Administrasi Kepailitan

Administrasi kepailitan adalah suatu badan yang mempunyai kekuasaan untuk campur tangan dalam suatu perusahaan debitur. Dengan demikian, ia mengendalikan dan mengawasinya dalam rangka kepailitan .

Dengan kata lain, administrasi kepailitan adalah badan yang mengelola proses peradilan yang dimulai ketika suatu perusahaan tidak dapat memenuhi kewajiban keuangannya. Dengan cara ini, ia melakukan tugas-tugas seperti kualifikasi kredit yang tertunda, sesuai dengan prioritas pembayaran.

Tujuan administrasi kepailitan adalah untuk memastikan bahwa ketentuan yang ditetapkan oleh undang-undang dipatuhi. Hal ini, selalu tergantung pada pengawasan hakim niaga.
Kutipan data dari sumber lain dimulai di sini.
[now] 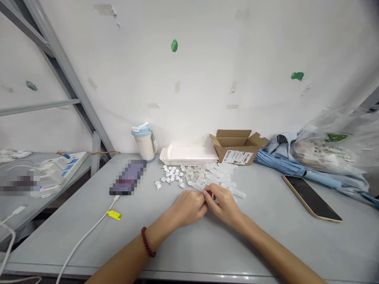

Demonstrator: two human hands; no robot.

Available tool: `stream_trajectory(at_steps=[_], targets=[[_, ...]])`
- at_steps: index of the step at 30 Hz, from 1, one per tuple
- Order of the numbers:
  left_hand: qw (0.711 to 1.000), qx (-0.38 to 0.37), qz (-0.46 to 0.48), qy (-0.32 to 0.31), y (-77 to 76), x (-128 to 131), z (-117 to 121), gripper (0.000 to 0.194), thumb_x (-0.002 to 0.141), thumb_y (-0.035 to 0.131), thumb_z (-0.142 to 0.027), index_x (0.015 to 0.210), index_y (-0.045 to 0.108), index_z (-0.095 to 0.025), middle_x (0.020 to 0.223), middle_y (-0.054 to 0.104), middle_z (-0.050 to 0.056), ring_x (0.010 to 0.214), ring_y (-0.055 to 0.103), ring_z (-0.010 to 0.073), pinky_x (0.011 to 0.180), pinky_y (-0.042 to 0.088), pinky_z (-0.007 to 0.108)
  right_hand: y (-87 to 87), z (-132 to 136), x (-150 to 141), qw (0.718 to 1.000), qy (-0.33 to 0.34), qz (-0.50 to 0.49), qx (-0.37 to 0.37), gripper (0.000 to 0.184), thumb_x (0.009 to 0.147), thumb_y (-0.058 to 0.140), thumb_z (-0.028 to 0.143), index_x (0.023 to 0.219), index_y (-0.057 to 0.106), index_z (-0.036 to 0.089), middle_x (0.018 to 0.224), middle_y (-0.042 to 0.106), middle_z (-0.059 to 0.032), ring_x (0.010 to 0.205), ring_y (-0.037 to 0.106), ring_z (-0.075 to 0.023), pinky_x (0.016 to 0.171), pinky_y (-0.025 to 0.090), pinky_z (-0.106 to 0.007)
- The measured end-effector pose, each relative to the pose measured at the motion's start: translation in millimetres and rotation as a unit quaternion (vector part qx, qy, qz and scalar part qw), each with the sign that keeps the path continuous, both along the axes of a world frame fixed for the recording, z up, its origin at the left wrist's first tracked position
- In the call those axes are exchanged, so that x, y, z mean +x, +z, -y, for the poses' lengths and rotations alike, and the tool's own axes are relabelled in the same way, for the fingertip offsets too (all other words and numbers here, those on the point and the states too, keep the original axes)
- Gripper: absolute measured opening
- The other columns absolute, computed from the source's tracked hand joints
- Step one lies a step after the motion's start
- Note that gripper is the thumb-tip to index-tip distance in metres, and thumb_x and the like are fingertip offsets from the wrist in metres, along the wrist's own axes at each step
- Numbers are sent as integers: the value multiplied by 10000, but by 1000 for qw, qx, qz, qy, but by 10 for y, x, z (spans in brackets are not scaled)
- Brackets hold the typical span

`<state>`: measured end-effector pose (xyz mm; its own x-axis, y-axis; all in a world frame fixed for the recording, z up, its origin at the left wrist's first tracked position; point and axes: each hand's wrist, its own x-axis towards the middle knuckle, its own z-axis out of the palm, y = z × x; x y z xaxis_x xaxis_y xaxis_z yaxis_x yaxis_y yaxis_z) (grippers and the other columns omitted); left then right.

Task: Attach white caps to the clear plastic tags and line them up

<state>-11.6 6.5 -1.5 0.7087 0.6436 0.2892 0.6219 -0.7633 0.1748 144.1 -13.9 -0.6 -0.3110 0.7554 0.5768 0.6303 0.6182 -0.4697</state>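
Note:
My left hand (191, 206) and my right hand (222, 203) meet over the grey table, fingertips pinched together. Whatever they hold is too small and too covered by the fingers to make out. Just beyond them lies a spread of small parts: white rounded pieces with thin tips (172, 173) on the left, thin pale grey clip-like pieces (194, 172) in the middle, and translucent plastic sleeves or tubes (226, 177) on the right. A few of the translucent pieces reach close to my right hand's fingers.
Behind the parts are a stack of white flat packs (189, 155) and an open cardboard box (237, 148). A cup with a blue lid (145, 142) and a charging phone (128, 177) are at left. At right lie a folded blue umbrella (281, 162) and a dark-screened phone (312, 198).

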Motion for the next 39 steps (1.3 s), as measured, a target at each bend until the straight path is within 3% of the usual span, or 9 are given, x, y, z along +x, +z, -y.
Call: stream_trajectory(at_steps=[3,8,11,17,21,29,32,39], targets=[[997,-1,45,55,114,-134,-124,225,849,392,-191,730,582,-169,683,647,35,619,580,165,565,342,262,-3,-35,25,1000,-10,-11,27,111,886,421,159,865,526,187,757,553,-37,680,535,-138,574,423,-240],[973,-2,93,210,272,-462,-367,254,844,400,-222,620,516,-189,590,580,-3,541,498,142,522,272,260,-14,-123,108,998,-28,-22,53,135,884,408,122,882,518,199,871,555,-65,803,547,-163,670,464,-277],[962,2,123,242,271,-585,-450,221,827,421,-229,640,535,-192,595,572,-4,558,501,145,553,312,259,-19,-158,140,998,-32,-16,60,142,884,407,109,873,516,200,861,555,-64,808,539,-169,690,467,-293],[965,9,152,215,95,-458,-434,167,818,432,-193,861,594,-189,898,625,43,847,581,196,697,421,293,-41,-170,124,998,-23,16,48,147,879,407,111,850,527,192,852,568,-74,829,515,-194,695,459,-318],[975,26,162,149,-10,-267,-341,203,818,420,-128,921,590,-172,980,597,76,941,557,213,793,451,335,-77,-192,126,998,-32,46,23,161,866,422,110,912,557,186,915,585,-93,899,509,-222,758,450,-362],[991,68,102,56,3,-149,-207,246,812,433,-78,996,571,-165,1034,590,74,1035,507,223,876,420,372,-110,-208,136,994,-39,105,8,240,851,453,100,1047,568,175,1039,602,-102,998,495,-245,831,440,-395],[992,70,93,52,-9,-142,-203,254,804,440,-78,1008,567,-158,1038,588,79,1054,490,227,886,416,376,-104,-194,119,992,-28,124,7,270,852,456,96,1096,552,159,1100,590,-109,1048,478,-250,866,437,-405],[984,53,128,109,8,-205,-264,379,730,474,-78,1098,517,-157,1110,553,96,1093,448,255,915,407,410,-60,-158,129,985,-4,172,20,299,858,500,172,1155,539,165,1182,577,-122,1150,433,-264,926,403,-443]])
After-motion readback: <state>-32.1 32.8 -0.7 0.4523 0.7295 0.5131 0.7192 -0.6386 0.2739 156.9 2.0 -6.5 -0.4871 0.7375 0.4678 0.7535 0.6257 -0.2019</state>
Peran administrasi kebangkrutan

Fungsi administrasi kepailitan adalah untuk mengintervensi tindakan debitur. Dan jika peminjam ini ditangguhkan, penggantinya akan dipantau.

Atau, seorang administrator harus dapat membuat keputusan dalam fase berbeda yang membentuk kontes. Ini terkait dengan kehidupan perusahaan, situasi hukumnya, dan kehidupan akuntansinya.

Mengingat fungsinya, biasanya profil yang dipilih untuk menjadi bagian dari administrasi kepailitan memiliki pengetahuan dan pengalaman. Ini, terutama di bidang komunikasi, manajemen dan akuntansi.

Administrasi kebangkrutan biasanya terdiri dari satu administrator. Biasanya, orang ini harus menjadi pengacara atau ekonom dengan karir profesional minimal lima tahun dan pelatihan terakreditasi dalam hukum kepailitan.

Dalam pengertian itu, mereka tidak dapat menghadapi tugas-tugas ini sebagai administrator tanpa kemampuan untuk mengelola perseroan terbatas publik atau perseroan terbatas. Begitu pula individu yang terkait dengan pailit saja dalam tiga tahun terakhir, misalnya, tidak bisa dipilih.

Terlepas dari pekerjaan pengamatan dan penilaiannya, administrator juga harus bertindak dengan rajin pada saat ia menduduki posisi tersebut. Oleh karena itu, Anda harus mempertanggungjawabkan keputusan Anda di hadapan debitur dan/atau kreditur . Ini, jika terjadi kerusakan atau kerugian pada perusahaan, atau jika undang-undang saat ini tidak diikuti.